Autograph letter signed ("Theodore Dreiser") to Geoffrey Parsons of the New York Herald Tribune, New York, 1 May 1931

Autograph letter signed ("Theodore Dreiser") to Geoffrey Parsons of the New York Herald Tribune, New York, 1 May 1931

Two pages, 4to. On Dreiser's letterhead. Small stain on verso, otherwise in fine condition. Item #404251

Dreiser writes in to Geoffrey Parsons, the editor of the New York Herald Tribune from 1924-1952, describing a writing submission that he has attached with the letter:

“Your general and varied courtesies to me, but more particularly the general fairness with which you have regarded my views... make me mindful of things which may be entertaining to your readers.
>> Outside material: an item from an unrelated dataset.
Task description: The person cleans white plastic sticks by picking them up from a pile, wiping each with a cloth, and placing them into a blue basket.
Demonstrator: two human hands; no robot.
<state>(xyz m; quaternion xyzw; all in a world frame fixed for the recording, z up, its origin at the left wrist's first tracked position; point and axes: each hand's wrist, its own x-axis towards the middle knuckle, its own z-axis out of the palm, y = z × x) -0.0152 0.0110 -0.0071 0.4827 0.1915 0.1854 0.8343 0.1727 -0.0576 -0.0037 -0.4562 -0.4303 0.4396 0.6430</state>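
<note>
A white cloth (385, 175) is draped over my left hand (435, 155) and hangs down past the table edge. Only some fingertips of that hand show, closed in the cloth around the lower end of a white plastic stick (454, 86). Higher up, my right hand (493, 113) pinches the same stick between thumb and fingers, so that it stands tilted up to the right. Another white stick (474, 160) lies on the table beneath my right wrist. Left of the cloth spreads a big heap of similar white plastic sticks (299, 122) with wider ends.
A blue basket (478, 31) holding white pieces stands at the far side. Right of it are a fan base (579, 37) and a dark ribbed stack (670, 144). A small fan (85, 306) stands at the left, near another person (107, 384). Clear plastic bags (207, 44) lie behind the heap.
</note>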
The enclosed letter and [...] which [...] well be entitled Fifty Million Frenchmen [...] in my estimation one such bit. If you agree you are welcome to it for your Sunday paper. All I ask is that you hold it for three weeks by which time L’Ordre will have had time to publish or discard it if they see fit.
I am --
Yours truly,
Theodore Dreiser”

In 1931 Dreiser became actively involved in the American Writers’ League as well as the National Committee for the Defense of Political Prisoners. During this year he also published Dawn: An Autobiography of Early Youth and Tragic America. Dreiser described having a complex relationship with news publications during the 1930s. He stated in 1936 that “many newspapers” had “glossed over” his political views. Nonetheless, Dreiser did contribute several interviews, as well as poems and book reviews, to the New York Herald Tribune during Geoffrey Parsons’ term as editor. In an interview given to the Tribune the month before this letter, Dreiser discussed dissatisfaction with the Hollywood film adaptation of Tragic America, retitled An American Tragedy (Frederic E. Rusch and Donald Pizer, eds., Theodore Dreiser: Interviews, pp. 329, 2004).

Dreiser’s use of the title “Fifty Million Frenchmen” is likely a reference to the 1929 Broadway musical of the same name, with music and lyrics by Cole Porter. The piece referred to here as “Fifty Million Frenchmen” was not published as such in either the New York Herald Tribune or in any other newspaper. He published another letter to the editor in the Tribune in February of 1932, replying to a review of Tragic America. (Theodore Dreiser Collection, Schoenberg Center for Electronic Text and Image).